__Exercise requirements__
Give again, unaltered, the lines of the listing below that run from the line having "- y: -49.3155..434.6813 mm" through the line having "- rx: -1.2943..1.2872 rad".

--

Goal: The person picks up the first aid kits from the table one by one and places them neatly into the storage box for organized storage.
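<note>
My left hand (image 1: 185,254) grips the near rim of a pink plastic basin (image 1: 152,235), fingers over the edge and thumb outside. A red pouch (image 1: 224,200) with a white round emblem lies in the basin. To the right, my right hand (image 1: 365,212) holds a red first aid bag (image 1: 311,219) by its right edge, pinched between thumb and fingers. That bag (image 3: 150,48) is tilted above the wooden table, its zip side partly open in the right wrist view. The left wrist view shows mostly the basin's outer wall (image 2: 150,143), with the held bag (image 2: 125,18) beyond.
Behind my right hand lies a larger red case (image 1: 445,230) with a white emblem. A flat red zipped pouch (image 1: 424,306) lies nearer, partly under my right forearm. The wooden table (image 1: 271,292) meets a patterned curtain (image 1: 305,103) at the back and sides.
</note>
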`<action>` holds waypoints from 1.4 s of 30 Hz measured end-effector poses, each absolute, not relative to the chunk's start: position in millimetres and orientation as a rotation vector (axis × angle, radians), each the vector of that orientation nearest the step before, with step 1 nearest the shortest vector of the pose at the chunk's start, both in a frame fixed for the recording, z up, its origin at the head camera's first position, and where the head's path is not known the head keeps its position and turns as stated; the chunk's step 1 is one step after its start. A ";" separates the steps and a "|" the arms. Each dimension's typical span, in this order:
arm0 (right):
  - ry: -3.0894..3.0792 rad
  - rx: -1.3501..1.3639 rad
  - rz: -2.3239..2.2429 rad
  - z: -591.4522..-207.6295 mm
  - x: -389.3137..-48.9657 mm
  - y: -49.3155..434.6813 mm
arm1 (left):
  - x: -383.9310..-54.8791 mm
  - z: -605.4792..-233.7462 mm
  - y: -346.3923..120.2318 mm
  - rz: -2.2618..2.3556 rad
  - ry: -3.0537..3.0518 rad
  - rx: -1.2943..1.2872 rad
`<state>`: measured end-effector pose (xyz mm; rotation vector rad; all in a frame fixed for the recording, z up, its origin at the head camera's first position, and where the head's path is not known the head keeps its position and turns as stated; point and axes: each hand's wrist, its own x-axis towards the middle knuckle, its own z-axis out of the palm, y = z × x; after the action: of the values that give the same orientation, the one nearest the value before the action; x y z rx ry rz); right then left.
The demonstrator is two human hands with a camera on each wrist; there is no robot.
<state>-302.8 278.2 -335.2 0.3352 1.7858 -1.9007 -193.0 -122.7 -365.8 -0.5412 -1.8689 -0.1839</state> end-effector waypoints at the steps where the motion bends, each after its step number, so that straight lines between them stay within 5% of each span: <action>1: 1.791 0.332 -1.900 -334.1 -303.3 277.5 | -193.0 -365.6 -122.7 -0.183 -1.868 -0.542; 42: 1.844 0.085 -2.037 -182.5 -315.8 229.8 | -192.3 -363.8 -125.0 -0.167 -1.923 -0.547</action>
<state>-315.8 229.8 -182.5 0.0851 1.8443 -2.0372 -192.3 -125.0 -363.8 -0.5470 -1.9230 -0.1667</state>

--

__Your response__
  - y: -49.3155..434.6813 mm
arm1 (left):
  - x: -383.9310..-54.8791 mm
  - z: -605.4792..-233.7462 mm
  - y: -346.3923..120.2318 mm
  - rz: -2.2618..2.3556 rad
  - ry: -3.0537..3.0518 rad
  - rx: -1.2943..1.2872 rad

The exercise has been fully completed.